▶ _What is being asked_:
Each line below that holds the word "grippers" counts once. Say how many such lines there are, and no more.

▶ _Data supplied_:
■ ■ ■
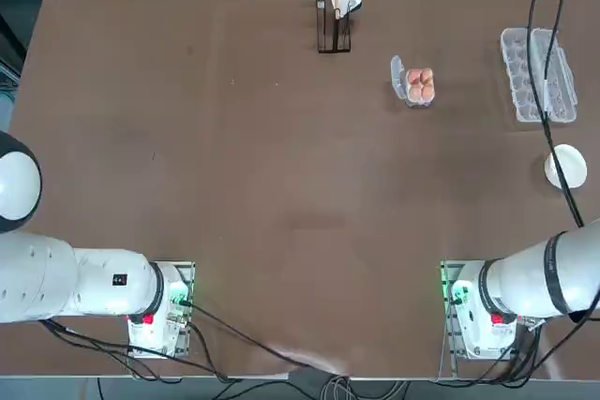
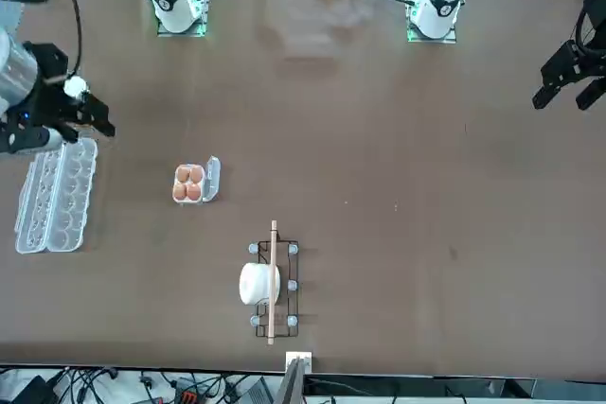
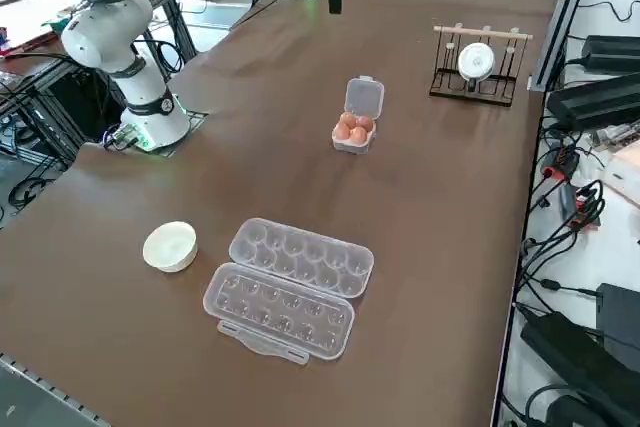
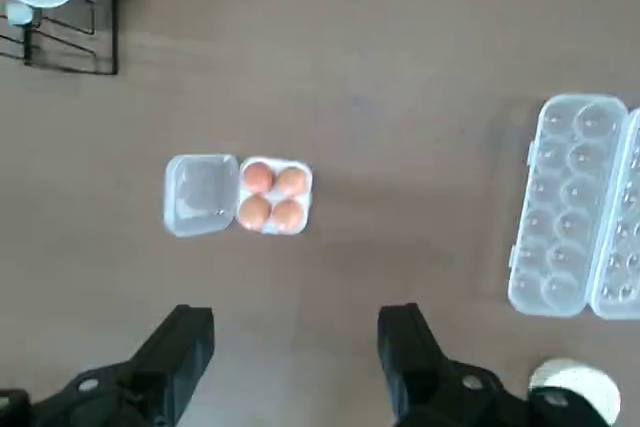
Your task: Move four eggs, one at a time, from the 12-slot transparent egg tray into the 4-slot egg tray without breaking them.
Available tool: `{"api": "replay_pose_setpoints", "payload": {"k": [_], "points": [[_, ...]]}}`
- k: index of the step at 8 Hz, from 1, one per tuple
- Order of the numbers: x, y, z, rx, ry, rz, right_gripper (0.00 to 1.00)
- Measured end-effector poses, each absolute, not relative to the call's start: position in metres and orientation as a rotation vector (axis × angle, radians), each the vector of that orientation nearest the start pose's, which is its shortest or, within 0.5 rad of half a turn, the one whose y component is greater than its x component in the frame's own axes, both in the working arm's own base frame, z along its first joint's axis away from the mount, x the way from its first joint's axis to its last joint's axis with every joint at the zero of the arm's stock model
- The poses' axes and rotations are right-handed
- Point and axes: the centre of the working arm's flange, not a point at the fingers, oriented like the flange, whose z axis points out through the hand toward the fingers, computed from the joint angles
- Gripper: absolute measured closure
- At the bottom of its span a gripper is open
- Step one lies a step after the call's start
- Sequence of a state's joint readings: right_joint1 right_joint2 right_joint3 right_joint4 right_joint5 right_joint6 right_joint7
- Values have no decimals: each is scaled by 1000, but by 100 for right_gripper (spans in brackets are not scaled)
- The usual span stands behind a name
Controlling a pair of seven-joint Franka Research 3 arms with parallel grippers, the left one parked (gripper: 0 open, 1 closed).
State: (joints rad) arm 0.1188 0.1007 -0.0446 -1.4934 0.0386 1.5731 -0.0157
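Four orange-brown eggs [image 1: 419, 84] [image 4: 272, 197] [image 3: 353, 129] fill the 2x2 cups of the small 4-slot egg tray [image 1: 397, 78] [image 4: 200, 194], whose lid flap lies open beside them. The long 12-slot transparent egg tray [image 1: 537, 75] [image 3: 290, 287] [image 4: 570, 207] lies open near the table's right edge, and every cup in it is bare. My right gripper [image 4: 295, 327] [image 2: 74, 130] hangs high over the table between the two trays. It is open, holds nothing, and touches neither tray.
A white round bowl [image 1: 566, 167] [image 3: 170, 246] sits on the table just robot-side of the long tray. A black wire rack [image 1: 333, 30] [image 3: 478, 62] with a wooden stick and a white roll stands at the far edge. Cables hang over the long tray in the top view.
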Motion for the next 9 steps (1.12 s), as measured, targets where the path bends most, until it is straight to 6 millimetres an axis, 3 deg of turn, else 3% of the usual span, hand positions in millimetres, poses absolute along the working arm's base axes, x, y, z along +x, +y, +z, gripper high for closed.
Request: {"api": "replay_pose_setpoints", "payload": {"k": [2,5,9], "points": [[566,46,616,-3103,-81,37,0],[551,43,600,-3102,-68,18,0],[549,40,599,-3133,-75,10,0]]}}
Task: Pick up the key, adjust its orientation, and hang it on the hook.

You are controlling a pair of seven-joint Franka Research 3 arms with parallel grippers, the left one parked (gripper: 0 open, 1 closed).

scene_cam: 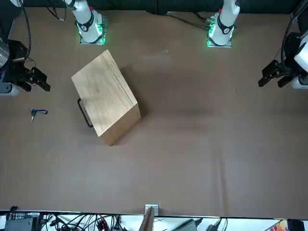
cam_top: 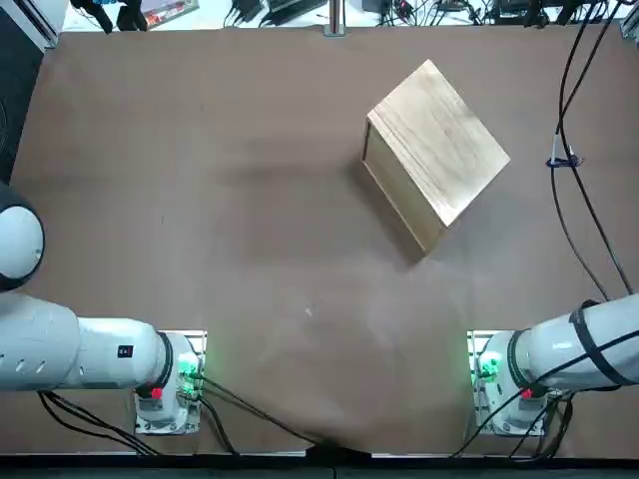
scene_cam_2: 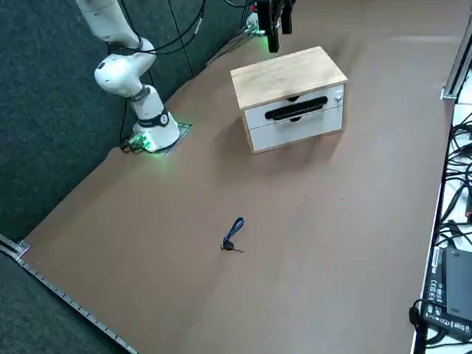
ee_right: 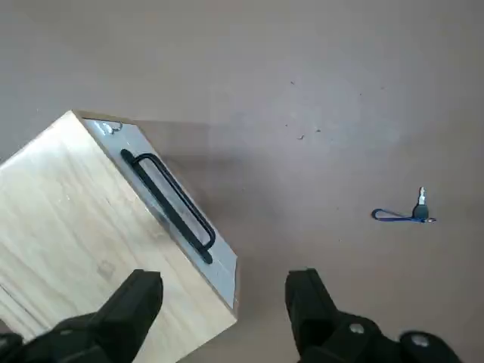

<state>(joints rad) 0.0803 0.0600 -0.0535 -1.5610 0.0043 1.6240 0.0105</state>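
From across the table, at the far left, the right arm's black two-finger gripper (ee_right: 223, 274) hung above the brown tabletop (scene_cam: 183, 159), its fingers well apart with nothing between them. A little farther right lay the small silvery key with a dark head (ee_right: 421, 208) and a blue cord loop (ee_right: 389, 216), flat on the tabletop. Right of it stood the pale wooden box (scene_cam_2: 291, 77), its black-handled white drawers (scene_cam_2: 295, 118) facing the key's side.
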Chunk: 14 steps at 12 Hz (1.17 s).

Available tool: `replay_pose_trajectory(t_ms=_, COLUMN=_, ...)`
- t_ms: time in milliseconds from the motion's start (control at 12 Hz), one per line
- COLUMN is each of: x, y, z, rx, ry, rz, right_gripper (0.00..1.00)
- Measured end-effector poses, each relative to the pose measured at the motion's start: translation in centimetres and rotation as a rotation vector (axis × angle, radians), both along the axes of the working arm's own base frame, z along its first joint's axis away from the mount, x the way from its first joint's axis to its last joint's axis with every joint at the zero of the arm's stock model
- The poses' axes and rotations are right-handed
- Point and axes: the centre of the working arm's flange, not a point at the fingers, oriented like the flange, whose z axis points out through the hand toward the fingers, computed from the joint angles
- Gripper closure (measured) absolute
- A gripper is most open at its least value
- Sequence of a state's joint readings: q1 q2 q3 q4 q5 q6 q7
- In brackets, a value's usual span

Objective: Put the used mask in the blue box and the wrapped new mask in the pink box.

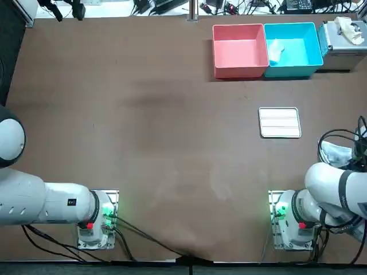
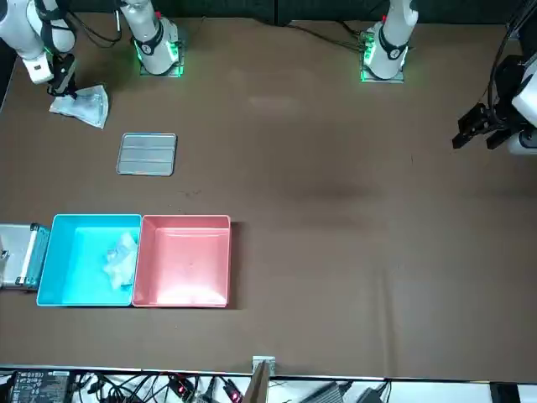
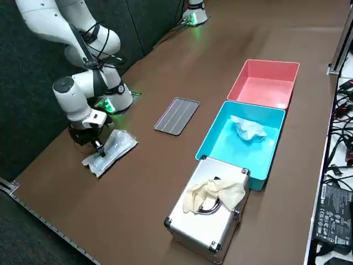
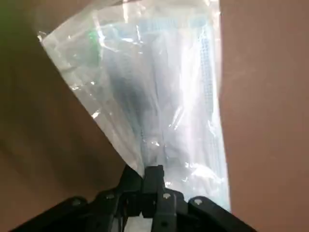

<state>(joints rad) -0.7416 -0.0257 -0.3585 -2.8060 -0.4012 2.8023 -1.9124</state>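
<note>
My end effector (image 3: 99, 148) is down low by the right edge of the counter (image 1: 143, 143), toward the near right corner and just outward of my base. Its two fingers (image 4: 159, 182) are closed together on the nearest edge of the wrapped new mask (image 3: 114, 146). Seen from my wrist, the clear wrapper (image 4: 164, 96) fans away from the fingertips, with the pale folded mask showing through it. The rest of the packet lies flat on the counter, its long side angled toward the far edge.

Farther in, well apart from the packet and a little inward of the right edge, a ribbed grey tray (image 1: 279, 122) lies flat on the counter with nothing on it.

Beyond the tray, along the far edge, the two boxes stand side by side with their walls touching. The pink box (image 1: 238, 50) is the inner one and the blue box (image 1: 314, 43) the outer one, nearer the right edge. The pink box holds nothing. The used mask (image 1: 276, 50) lies crumpled inside the blue box, on the side next to the pink box.

At the far right corner, just beside the outer wall of the blue box, stands a metal case (image 3: 207, 221) with its lid shut. A cream cloth (image 3: 212, 193) lies bunched on top of it, over the handle.
</note>
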Motion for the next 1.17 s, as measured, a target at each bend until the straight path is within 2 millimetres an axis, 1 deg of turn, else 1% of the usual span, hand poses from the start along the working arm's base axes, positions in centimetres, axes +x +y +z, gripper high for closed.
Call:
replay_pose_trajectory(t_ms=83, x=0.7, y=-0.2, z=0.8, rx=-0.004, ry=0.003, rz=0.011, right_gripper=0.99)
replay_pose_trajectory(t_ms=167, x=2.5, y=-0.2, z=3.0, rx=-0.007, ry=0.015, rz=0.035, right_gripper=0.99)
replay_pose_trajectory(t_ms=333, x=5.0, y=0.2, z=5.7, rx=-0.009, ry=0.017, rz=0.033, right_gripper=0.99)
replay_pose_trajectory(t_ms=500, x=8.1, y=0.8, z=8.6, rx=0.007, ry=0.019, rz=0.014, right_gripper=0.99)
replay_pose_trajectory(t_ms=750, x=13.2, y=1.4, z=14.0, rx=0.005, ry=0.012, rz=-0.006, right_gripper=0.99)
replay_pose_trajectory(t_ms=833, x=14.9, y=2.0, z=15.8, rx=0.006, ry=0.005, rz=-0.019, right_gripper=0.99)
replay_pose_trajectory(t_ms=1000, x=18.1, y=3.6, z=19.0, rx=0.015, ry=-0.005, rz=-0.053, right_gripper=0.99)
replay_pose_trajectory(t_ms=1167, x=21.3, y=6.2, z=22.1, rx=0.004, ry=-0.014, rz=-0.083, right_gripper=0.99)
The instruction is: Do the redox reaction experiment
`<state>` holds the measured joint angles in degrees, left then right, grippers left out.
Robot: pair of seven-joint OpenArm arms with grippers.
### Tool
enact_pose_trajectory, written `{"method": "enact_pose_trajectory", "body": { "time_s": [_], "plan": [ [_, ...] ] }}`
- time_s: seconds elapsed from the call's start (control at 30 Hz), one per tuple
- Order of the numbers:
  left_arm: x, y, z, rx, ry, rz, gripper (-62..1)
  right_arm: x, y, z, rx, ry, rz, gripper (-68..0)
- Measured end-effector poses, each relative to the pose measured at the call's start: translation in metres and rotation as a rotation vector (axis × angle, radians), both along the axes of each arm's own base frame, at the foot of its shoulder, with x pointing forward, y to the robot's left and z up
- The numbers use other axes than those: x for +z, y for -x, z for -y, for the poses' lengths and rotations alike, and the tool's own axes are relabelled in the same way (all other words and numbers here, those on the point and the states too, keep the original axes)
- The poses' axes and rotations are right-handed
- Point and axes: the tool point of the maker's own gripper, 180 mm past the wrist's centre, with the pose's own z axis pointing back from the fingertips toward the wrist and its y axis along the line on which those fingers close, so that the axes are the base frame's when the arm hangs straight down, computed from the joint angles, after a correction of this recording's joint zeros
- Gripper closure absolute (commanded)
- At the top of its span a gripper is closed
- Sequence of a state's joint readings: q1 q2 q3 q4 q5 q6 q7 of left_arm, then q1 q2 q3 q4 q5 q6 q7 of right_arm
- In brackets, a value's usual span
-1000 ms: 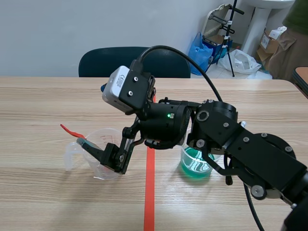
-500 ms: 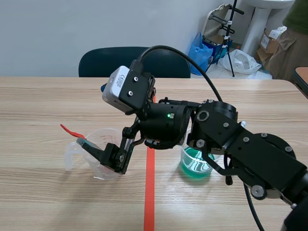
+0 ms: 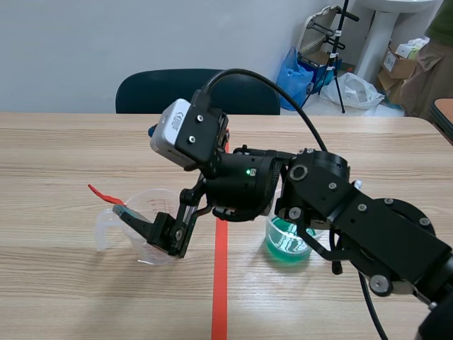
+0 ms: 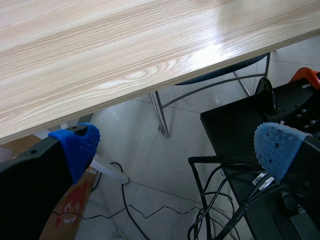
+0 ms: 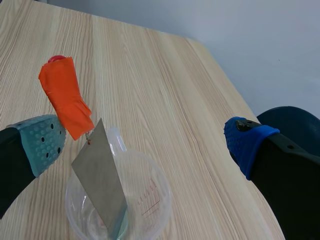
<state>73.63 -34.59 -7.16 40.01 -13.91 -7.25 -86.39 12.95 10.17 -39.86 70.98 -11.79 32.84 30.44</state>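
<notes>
Almost nothing has moved in the last second: on the worktop (image 3: 71, 297) the right arm (image 3: 354, 219) keeps the same pose, reaching past the red line to the clear measuring cup (image 5: 150, 200).

The right tool (image 5: 144, 142) is released. Its fingers stand wide on either side of the cup and press on nothing. The left tool (image 4: 177, 145) is also released and empty, off the worktop edge and far from the cup.

A beaker of green liquid (image 3: 287, 244) stands near the cup, across the red line. The grey metal strip (image 5: 100, 175) stands tilted inside the cup, and its orange tape tab (image 5: 64, 95) sticks out over the rim.

I judge that the strip has just been set down in the cup. The next move probably calls for backing the right tool away without knocking the strip, then bringing the green liquid to the cup. I cannot tell whether the cup already holds liquid.
</notes>
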Motion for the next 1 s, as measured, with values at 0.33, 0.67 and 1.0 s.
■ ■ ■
▶ _Result of this task_:
4